The c.278_279delGCinsTT variant (also known as p.G93V), located in coding exon 1 of the VHL gene, results from an in-frame deletion of GC and insertion of TT at nucleotide positions 278 to 279. This results in the substitution of the glycine residue for a valine residue at codon 93, an amino acid with dissimilar properties. An variant resulting in the same amino acid substitution, p.G93V (c.278G>T), has been reported in a cohort of patients with non-syndromic pheochromocytoma (Neumann HP et al.
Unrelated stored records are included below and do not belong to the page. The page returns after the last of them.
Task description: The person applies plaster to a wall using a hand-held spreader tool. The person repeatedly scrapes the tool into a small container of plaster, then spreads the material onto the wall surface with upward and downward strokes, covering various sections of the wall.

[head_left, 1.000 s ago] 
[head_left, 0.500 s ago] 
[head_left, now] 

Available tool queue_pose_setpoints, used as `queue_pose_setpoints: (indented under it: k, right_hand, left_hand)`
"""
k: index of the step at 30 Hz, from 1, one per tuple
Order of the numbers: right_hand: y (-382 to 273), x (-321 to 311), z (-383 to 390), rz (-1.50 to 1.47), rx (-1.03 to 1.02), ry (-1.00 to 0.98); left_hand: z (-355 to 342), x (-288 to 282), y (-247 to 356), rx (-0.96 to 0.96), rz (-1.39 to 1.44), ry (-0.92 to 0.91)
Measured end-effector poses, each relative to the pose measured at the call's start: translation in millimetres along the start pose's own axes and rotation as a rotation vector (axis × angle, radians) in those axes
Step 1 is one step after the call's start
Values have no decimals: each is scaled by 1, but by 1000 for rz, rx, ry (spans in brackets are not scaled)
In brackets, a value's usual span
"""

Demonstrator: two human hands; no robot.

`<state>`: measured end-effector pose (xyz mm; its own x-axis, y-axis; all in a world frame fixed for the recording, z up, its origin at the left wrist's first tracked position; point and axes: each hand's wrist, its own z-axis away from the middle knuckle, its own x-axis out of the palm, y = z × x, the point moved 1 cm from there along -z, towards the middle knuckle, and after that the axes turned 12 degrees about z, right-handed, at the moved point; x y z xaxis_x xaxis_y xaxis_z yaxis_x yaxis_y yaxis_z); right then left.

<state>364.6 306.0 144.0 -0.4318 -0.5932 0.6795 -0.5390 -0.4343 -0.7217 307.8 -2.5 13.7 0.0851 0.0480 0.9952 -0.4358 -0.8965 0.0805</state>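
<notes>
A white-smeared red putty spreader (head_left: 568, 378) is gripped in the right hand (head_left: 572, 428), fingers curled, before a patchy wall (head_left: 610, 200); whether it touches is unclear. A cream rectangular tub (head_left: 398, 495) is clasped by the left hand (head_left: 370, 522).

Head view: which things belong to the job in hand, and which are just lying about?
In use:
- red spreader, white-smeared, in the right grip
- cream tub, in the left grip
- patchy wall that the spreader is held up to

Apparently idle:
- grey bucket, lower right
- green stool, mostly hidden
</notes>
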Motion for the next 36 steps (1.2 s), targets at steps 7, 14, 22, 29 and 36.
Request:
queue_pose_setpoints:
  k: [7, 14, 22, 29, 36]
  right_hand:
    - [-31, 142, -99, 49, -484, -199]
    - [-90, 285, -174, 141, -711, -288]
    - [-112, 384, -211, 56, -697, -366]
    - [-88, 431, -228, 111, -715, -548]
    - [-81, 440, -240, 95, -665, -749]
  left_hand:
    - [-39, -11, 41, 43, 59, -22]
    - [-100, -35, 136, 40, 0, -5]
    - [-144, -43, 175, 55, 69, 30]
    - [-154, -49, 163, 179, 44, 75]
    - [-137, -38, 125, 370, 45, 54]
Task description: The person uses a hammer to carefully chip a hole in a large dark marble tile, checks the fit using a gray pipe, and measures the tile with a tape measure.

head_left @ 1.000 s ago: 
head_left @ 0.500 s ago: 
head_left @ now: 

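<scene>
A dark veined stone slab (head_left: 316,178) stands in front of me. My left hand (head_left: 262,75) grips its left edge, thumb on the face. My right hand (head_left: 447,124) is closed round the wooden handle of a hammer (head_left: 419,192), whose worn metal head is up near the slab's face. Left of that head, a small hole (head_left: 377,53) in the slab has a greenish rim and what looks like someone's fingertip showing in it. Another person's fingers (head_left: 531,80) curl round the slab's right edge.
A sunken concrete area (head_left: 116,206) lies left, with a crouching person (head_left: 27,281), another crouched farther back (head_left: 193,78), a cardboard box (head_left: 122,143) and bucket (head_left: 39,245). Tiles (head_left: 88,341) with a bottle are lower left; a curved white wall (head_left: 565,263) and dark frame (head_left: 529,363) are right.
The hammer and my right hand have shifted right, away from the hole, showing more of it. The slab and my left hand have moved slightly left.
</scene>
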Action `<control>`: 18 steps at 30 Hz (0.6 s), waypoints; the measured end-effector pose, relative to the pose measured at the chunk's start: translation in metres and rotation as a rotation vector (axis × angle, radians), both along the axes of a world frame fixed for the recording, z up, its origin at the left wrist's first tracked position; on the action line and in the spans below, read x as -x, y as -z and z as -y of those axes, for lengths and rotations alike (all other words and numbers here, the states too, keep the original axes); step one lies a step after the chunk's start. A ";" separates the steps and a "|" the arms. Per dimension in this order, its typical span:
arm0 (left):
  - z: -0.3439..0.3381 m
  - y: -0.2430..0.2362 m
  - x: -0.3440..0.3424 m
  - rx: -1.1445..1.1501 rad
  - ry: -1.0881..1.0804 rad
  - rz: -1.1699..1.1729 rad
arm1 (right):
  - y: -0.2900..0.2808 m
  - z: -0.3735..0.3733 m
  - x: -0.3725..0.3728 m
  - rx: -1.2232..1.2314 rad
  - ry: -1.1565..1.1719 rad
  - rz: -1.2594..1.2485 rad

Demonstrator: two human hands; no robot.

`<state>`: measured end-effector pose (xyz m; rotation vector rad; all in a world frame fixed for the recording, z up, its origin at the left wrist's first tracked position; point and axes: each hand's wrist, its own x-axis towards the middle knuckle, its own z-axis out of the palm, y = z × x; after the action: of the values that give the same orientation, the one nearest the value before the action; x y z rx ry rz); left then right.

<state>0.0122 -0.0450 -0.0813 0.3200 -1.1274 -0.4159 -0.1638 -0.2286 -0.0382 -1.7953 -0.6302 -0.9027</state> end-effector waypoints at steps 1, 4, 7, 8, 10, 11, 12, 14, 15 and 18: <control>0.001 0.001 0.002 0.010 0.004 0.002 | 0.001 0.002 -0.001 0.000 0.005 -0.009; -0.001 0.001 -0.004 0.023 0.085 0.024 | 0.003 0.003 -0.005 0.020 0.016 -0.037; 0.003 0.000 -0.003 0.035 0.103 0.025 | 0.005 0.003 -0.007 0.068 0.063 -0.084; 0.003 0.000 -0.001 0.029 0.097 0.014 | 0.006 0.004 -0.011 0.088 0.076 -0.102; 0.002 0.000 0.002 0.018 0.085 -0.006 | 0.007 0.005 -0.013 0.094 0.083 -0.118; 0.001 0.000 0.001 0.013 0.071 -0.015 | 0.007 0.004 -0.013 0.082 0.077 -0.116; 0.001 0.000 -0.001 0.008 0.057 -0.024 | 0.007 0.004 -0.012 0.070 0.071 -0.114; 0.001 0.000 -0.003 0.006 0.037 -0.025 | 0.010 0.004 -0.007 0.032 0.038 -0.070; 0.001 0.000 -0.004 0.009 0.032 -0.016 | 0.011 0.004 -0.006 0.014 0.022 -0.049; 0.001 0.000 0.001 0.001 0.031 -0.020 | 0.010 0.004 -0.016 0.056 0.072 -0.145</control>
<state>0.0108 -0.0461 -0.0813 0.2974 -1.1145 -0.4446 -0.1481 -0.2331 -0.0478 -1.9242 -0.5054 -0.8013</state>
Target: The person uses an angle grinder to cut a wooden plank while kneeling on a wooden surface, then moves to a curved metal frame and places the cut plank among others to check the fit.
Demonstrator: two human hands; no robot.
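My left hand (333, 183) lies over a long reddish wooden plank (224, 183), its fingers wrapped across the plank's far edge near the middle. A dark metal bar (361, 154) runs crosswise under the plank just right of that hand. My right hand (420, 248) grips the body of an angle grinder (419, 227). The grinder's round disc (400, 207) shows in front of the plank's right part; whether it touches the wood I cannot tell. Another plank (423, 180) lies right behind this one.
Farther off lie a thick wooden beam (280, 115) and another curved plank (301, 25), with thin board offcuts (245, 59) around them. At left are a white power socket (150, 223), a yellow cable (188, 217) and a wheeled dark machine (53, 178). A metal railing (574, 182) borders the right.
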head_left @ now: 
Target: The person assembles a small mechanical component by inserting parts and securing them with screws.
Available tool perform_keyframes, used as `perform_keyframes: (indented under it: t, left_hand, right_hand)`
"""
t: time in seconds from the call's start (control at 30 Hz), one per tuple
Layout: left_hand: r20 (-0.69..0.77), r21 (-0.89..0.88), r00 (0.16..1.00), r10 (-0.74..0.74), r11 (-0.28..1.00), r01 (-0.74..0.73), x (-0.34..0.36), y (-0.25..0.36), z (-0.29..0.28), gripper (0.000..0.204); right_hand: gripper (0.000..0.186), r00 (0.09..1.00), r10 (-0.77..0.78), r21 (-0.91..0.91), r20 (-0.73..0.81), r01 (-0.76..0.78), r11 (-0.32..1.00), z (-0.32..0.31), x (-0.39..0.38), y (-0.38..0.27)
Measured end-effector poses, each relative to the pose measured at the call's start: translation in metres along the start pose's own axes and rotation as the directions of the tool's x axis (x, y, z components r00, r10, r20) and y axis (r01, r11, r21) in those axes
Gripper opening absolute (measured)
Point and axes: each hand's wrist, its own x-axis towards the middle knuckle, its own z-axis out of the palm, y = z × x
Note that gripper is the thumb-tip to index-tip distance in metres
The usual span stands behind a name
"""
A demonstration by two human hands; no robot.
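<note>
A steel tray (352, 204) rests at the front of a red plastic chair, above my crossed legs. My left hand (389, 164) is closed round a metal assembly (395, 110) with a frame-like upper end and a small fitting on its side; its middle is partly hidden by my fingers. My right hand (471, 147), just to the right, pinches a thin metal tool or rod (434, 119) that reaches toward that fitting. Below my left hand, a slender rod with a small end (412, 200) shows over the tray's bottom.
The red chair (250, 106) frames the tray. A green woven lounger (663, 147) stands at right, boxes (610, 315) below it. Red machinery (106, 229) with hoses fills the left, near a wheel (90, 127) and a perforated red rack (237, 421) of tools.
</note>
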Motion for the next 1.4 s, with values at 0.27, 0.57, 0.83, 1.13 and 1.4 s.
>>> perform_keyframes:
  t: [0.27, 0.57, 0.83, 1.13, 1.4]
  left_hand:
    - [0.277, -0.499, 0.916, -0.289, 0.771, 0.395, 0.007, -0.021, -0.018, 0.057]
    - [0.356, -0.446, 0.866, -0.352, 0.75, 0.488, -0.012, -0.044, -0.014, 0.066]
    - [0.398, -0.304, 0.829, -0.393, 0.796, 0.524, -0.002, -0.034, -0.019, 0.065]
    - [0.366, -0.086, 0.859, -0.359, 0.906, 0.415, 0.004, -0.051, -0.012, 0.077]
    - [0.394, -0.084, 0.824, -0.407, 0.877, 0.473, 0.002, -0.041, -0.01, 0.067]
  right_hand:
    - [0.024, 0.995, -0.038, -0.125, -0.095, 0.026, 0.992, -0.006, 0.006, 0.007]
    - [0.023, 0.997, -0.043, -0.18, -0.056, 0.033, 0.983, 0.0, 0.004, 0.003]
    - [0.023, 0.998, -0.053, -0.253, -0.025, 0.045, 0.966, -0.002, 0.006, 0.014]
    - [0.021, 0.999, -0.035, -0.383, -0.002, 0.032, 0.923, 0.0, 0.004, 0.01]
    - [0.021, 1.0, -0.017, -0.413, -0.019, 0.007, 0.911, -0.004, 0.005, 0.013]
N. Engl. J. Med., 2002 May;346:1459-66). Further, other missense variants at this codon (p.G93D, p.G93S, p.G93R, p.G93C) have been reported in numerous individuals with personal and/or family history consistent with Von Hippel-Lindau syndrome (VHL) (Chen F et al. Hum. Mutat., 1995;5:66-75; Zbar B et al. Hum. Mutat., 1996;8:348-57; Glavac D et al. Hum. Genet., 1996 Sep;98:271-80; Neumann HP et al. N. Engl. J. Med., 2002 May;346:1459-66; Klein B et al. Hum. Genet., 2001 May;108:376-84; Schreinemakers JM et al. World J Surg Oncol, 2007 Oct;5:112; Iacobone M et al. Surgery, 2011 Dec;150:1194-201). This amino acid position is highly conserved in available vertebrate species. In addition, this alteration is predicted to be deleterious by in silico analysis (Choi Y et al. PLoS ONE. 2012; 7(10):e46688). Based on the majority of available evidence to date, this variant is likely to be pathogenic.